Berit Knudsen
Crimen disfrazado de protesta
¿Quiénes se benefician con el caos?
Las manifestaciones violentas no explican la crisis institucional, la utilizan. Se activan porque la calle es una vía para doblegar al Gobierno y desviar la atención de quienes se benefician con el caos. Esa violencia no expresa descontento ciudadano, funciona como instrumento político y económico. Desgasta al Estado, impone decisiones bajo presión y crea condiciones de impunidad en medio de la confusión.
El patrón se repite en Colombia, Ecuador y Perú. Algunas decisiones impopulares o la crisis económica son el detonante. Las organizaciones sociales movilizan bases legítimas, pero al avanzar las marchas núcleos violentos, pequeños pero entrenados, buscan la ruptura con vandalismo, incendios y enfrentamientos. Su presencia no es casual. Las economías ilegales –oro, droga, contrabando– cuentan con liquidez y redes logísticas que financian esos aparatos.

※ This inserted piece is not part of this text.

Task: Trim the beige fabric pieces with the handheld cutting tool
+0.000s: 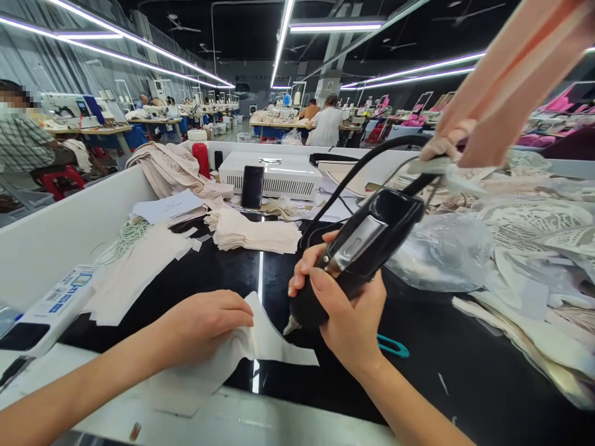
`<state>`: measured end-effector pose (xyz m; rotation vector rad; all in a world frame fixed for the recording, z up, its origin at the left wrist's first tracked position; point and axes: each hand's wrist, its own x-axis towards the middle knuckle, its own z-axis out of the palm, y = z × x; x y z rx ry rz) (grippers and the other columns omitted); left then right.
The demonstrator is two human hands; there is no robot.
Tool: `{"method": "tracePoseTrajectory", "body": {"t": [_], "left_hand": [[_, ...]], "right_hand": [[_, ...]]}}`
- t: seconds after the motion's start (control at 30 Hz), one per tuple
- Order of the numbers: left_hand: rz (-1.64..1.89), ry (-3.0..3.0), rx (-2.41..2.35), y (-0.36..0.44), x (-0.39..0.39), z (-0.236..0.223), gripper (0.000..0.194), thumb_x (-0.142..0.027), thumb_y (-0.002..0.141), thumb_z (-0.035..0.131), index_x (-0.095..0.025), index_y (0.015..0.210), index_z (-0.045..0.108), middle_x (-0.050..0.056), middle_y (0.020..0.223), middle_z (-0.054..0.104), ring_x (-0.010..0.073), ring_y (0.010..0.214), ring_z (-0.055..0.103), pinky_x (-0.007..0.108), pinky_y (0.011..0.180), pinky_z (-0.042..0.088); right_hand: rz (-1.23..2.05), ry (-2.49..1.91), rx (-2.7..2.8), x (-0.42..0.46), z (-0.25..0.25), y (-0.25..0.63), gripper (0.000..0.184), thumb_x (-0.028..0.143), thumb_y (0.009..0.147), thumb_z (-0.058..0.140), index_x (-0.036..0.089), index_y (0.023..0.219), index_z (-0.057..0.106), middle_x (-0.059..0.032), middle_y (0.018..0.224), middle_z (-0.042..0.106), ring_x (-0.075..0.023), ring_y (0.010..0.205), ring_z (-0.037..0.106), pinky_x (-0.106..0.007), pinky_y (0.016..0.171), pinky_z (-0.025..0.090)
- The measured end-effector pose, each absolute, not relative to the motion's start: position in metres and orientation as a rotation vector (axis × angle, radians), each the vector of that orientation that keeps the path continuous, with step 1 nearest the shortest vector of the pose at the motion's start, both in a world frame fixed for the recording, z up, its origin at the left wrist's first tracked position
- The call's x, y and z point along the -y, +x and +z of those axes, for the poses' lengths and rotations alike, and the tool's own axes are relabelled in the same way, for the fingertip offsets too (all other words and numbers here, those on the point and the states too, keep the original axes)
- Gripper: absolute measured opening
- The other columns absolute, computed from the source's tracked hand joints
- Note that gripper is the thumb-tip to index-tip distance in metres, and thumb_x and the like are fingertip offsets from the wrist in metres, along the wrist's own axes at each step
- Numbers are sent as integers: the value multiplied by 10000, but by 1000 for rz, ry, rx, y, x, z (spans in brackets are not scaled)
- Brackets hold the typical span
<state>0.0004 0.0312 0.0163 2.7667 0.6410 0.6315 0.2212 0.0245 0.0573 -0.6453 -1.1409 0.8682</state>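
My right hand (348, 316) is wrapped around a black corded handheld power tool (325, 291) with a pale metal tip at its lower end. The tool tilts down to the left, its tip close to the curved edge of a white fabric piece (274, 337); whether they touch I cannot tell. My left hand (209, 325) is closed on that fabric, fingertips pinching it near its upper point. The cloth drapes from under the left hand over the front edge of the black work surface (409, 396). A teal loop-shaped object (393, 345) lies just right of my right wrist.
Stacked cream fabric pieces (253, 229) lie ahead, before a phone (252, 186) and a white vented box (272, 176). A pink strap (506, 93) hangs to the tool's cord. At right are a plastic bag (441, 254) and lace pieces (539, 229); a white device (51, 306) is at left.
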Motion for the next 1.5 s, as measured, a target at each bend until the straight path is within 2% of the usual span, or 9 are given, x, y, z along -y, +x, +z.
{"method": "tracePoseTrajectory", "body": {"t": [0.23,0.53,0.67,0.83,1.13,1.5], "left_hand": [[696,2773,-820,23,-35,5,288,-28,996,470,-154,1137,687,90,1155,727,205,1074,695,315,950,596],[600,2839,-823,27,-44,-12,172,-101,1024,554,-135,1083,711,104,1148,722,226,1067,709,331,945,608],[674,2839,-755,21,-42,-14,208,-176,1075,506,-143,1127,705,96,1181,729,204,1108,706,309,985,592],[708,2920,-708,18,-38,-13,269,-193,1098,450,-114,1161,699,128,1223,722,209,1094,715,310,973,600],[732,2890,-719,15,-40,-18,256,-213,1095,469,-140,1195,693,113,1218,706,221,1114,697,351,1032,579],[761,2827,-722,15,-38,-18,254,-200,1074,469,-167,1180,698,101,1191,706,219,1053,703,326,933,605]], "right_hand": [[926,-584,1176,-18,48,228,339,269,851,808,297,1121,605,52,797,667,-122,589,645,-273,536,590],[911,-568,1178,-7,51,238,331,304,837,844,286,1105,652,30,768,661,-141,605,650,-266,508,604],[889,-575,1187,-4,51,241,333,311,830,845,280,1105,659,16,761,655,-157,594,641,-287,491,599],[881,-606,1184,-1,54,244,331,307,818,850,291,1094,668,14,744,641,-161,582,624,-293,478,592],[877,-588,1115,-26,62,227,363,322,773,887,290,1056,662,40,726,638,-143,563,613,-262,457,564],[849,-609,1092,-64,57,198,389,320,787,836,281,1064,567,69,727,617,-128,547,596,-264,471,527]]}}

La evidencia, fragmentaria pero consistente, aparece en Perú, con transporte y abastecimiento identificado de grupos radicales vinculados a redes de minería ilegal en La Libertad. En Colombia la Fiscalía rastreó el financiamiento irregular durante el paro nacional de 2022; Ecuador documentó el apoyo logístico de cooperativas mineras y contrabandistas a sectores violentos de las protestas. No es coordinación directa, es “coincidencia funcional”: distintos actores se refuerzan cuando el caos los beneficia.
Mientras la atención se concentra en Lima, el Estado pierde presencia donde más se necesita. En Pataz o Madre de Dios el oro ilegal mueve entre 2,000 y 3,000 millones de dólares anuales, más que el narcotráfico. Allí el poder real lo ejercen mafias que controlan socavones, rutas y comunidades enteras. Cuando la policía es desplazada para contener protestas en la capital, las regiones quedan desprotegidas. El crimen gana tiempo, afianza territorios y se enraíza en la economía local. El desorden político se convierte en escudo operativo.
La infiltración no se limita a las calles, alcanza a las instituciones. En la parálisis del caos, el Congreso aprueba normas que reducen la colaboración eficaz, limitan la incautación de maquinaria o debilitan a la fiscalía. Tras las normas, intereses empresariales y políticos buscan impunidad. El Estado deja de imponer la ley, negociando con quienes la violan.
El fenómeno se agrava por la crisis de representación. Solo 3% de los peruanos aprueba al Congreso y 6% confía en el Ejecutivo. Con partidos sin identidad ni disciplina, la ciudadanía deja de ver a la política como canal de cambio. La protesta se vuelve el único lenguaje visible. En ese vacío los grupos radicales infiltran dinero ilegal y agendas externas.
En la capa superior opera la “Alianza Soberanista” –Venezuela, Cuba y Nicaragua–, sustentada por redes de oro ilegal, narcotráfico, contrabando, guerrillas y ayudas estatales opacas. Su supervivencia depende de dos pilares: legalidad simbólica y financiamiento ilícito. Rechazan las condiciones democráticas, organismos multilaterales, elecciones libres, transparencia judicial y lucha anticorrupción. Su discurso antiimperialista encubre su estructura económica: el crimen como fuente de Estado. El caos los favorece, producen propaganda, redes sociales, apoyo a partidos afines y operaciones encubiertas de desinformación o financiamiento.
El proceso tiene un patrón claro: la violencia debilita la autoridad, la corrupción captura instituciones y, finalmente, la democracia se convierte en vacío. Las marchas son la herramienta que desestabiliza para gobernar desde la crisis. Políticos oportunistas se suman al ruido– la izquierda radical, grupos “caviares”–, pero quienes financian el caos son las redes del crimen organizado, sustituyendo a la economía formal.
El problema del Perú no es quien gobierne, sino que la política no logra imponer el orden en el país. La crisis avanza: protestas cada vez más violentas, Estado ausente en zonas estratégicas, funciones públicas sustituidas por el crimen y narrativa antisistema que erosiona el consenso democrático. Mientras todo se decida en la calle, el régimen dejará de ser democrático y sus instituciones seguirán perdiendo autoridad real.